En la historia no existe el borrón y cuenta nueva

Por Jorge Gómez B

Mientras no se demuestre lo contrario, Barack Obama es el exponente de una nueva orientación. No sería el primero, pues en Estados Unidos el cambio de acentos, prioridades, e incluso de orientación política global tiene precedentes. Jackson, Mckinley, Lincoln, Wilson y Roosevelt cambiaron radicalmente las políticas y reorientaron al país, no siempre para mejor. En uno de aquellos giros se creó el Estado de Israel.

Lo que nunca ha ocurrido es que un presidente haya girado contra el sistema. Cuando, en su histérica cacería de brujas, McCarthy creyó ver comunistas en todas partes e intentó investigar y desmoralizar a las fuerzas armadas y al Departamento de Estado, Eisenhower le puso coto y lo sacó de circulación.

Para Obama o para cualquier otro presidente, establecer un cambio significa trabajar para elevar la eficiencia del sistema político y reforzar la imagen del país. No es exactamente más de lo mismo, aunque lo parece.

En la historia no existe el borrón y cuenta nueva. Lo ocurrido se puede reinterpretar, pero es imposible rehacerlo. El desastroso legado de Bush tendrá consecuencias negativas a largo plazo; será para siempre una carga. Rectificar la orientación que le imprimió a la política exterior norteamericana resultará difícil, y administrar la crisis económica y financiera requerirá valor, creatividad, tiempo y esfuerzos e implicará enormes riesgos.

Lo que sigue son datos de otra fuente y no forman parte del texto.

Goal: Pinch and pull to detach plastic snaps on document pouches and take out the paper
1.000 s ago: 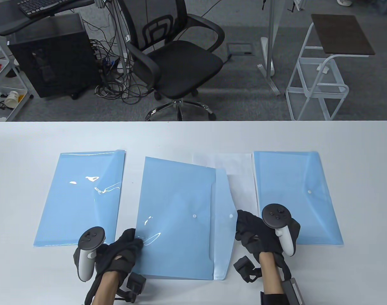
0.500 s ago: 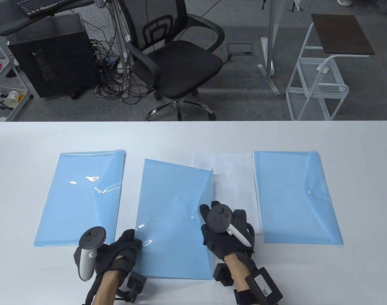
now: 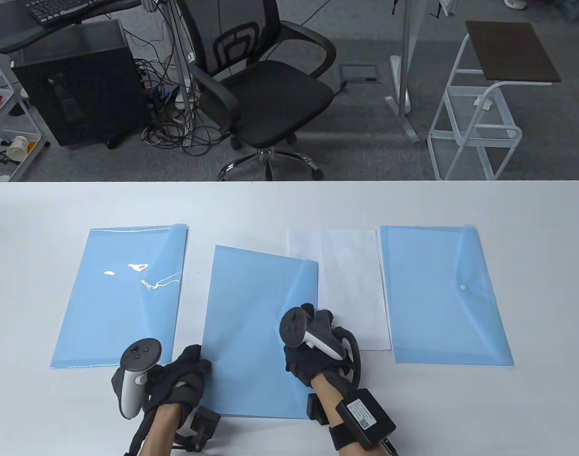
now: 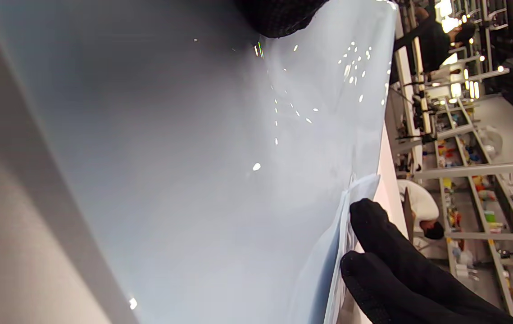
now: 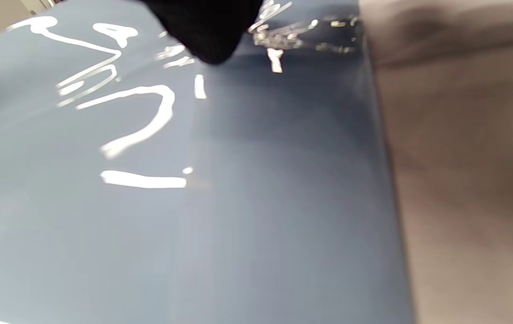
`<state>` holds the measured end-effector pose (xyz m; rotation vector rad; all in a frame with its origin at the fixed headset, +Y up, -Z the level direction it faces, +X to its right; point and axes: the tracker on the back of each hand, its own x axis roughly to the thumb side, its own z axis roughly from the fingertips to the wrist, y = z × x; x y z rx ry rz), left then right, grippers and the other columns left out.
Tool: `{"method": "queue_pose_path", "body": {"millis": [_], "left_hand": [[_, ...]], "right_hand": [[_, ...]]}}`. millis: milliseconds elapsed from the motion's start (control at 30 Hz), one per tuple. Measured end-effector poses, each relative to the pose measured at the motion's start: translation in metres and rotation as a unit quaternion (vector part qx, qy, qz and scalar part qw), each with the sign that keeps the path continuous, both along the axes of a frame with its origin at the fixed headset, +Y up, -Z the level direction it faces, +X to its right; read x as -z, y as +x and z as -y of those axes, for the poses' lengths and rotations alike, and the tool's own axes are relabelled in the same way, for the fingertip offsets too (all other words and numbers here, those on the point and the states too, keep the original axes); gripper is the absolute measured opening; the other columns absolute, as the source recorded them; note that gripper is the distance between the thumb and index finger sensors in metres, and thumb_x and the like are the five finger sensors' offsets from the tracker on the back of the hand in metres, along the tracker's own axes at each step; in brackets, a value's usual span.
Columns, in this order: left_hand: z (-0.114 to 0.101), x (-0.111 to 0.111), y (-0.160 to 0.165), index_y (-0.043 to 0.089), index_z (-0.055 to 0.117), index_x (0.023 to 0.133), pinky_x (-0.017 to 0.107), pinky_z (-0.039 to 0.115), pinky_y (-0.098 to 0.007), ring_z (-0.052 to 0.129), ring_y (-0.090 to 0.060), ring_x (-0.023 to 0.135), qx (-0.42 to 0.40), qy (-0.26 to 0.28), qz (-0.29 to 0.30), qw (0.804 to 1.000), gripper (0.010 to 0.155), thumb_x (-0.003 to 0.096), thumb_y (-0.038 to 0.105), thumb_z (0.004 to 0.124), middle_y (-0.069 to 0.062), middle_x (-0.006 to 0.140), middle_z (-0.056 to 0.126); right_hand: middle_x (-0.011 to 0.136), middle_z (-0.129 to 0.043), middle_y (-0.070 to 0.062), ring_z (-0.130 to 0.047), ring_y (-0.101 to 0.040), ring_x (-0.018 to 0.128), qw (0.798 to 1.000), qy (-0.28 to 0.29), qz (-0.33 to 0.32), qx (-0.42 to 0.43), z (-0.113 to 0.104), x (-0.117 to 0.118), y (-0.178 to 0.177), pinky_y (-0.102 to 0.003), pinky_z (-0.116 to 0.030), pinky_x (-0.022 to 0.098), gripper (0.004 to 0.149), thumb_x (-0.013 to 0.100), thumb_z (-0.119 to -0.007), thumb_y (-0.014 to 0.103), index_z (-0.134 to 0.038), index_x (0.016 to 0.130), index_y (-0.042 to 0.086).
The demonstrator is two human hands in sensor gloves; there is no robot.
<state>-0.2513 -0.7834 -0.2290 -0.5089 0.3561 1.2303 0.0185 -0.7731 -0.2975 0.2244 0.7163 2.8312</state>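
- Three translucent blue plastic document pouches lie in a row on the white surface (image 3: 289, 204), with a white paper sheet (image 3: 351, 285) lying flat between the middle pouch (image 3: 256, 323) and the right pouch (image 3: 441, 294).
- So one sheet looks to be out already, going by where it lies. Can't tell which pouch it belongs to.
- Right pouch has its flap down and its round white snap (image 3: 463, 287) looks fastened, so that one probably hasn't been touched.
- Left pouch (image 3: 123, 294) has no snap showing from above, and whether there's paper inside is impossible to say.
- The right hand (image 3: 318, 349) rests on the middle pouch near its right edge, right where the snap would be. The fingers are hidden under the tracker, so the grip is a cannot-tell.
- The left hand (image 3: 182, 375) sits at the middle pouch's near-left corner. Its fingers look laid on the plastic, pinning it flat rather than curled round anything.
- Rough guess: about a third done, right pouch definitely left.
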Motion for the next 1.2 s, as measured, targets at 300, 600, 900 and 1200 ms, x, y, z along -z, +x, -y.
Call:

Esperar que Barack Obama suprima el legado desastroso de las dos últimas administraciones republicanas es una ilusión o un engaño. Aun cuando fuera su deseo y cuente con el respaldo de la clase política y del pueblo, desmontar el andamiaje levantado por los neoconservadores para sostener sus reaccionarias políticas requiere complejas maniobras y decisiones difíciles. Incluso existen compromisos de carácter estatal a los que ningún gobierno puede volver la espalda.

El presidente norteamericano que realizó las reformas más amplias, drásticas y profundas, Franklin D. Roosevelt, fue muy conciente de esas circunstancias, que son esencialmente las mismas de hoy. Por eso planeó lo que llamó el New Deal, la nueva orientación, y fue apoyado por el pueblo y la clase política.

 En los primeros pasos en la formación de su equipo de transición, Obama adelanta lo que puede ser el gabinete y refuerza su imagen de persona serena y responsable que, por el momento, no parece estar guiado por criterios ideológicos ni por lealtades incondicionales. Incluso puede ser que, obviando lealtades partidistas, trate de escoger a quien considera mejor para cada posición, sobre todo profesionales con aval para integrar una administración más eficiente. Los nombramientos de los secretarios de Defensa, Estado y del Tesoro, así como del Fiscal General y el Presidente de la Reserva Federal, ofrecerán una idea más exacta de sus intenciones.

El hecho de que se haga acompañar por profesionales experimentados podrá imprimirle cohesión a su administración y velocidad a su gestión.

Obama no puede evadir el hecho inevitable de que, en cualquier campo, los cambios (aun los moderados) pueden despertar la hostilidad de poderosas fuerzas que, por su radicalismo reaccionario y su apego a la violencia, son capaces de acciones drásticas. En algunos campos tales fuerzas pueden resultar incluso imbatibles, al menos en una primera etapa.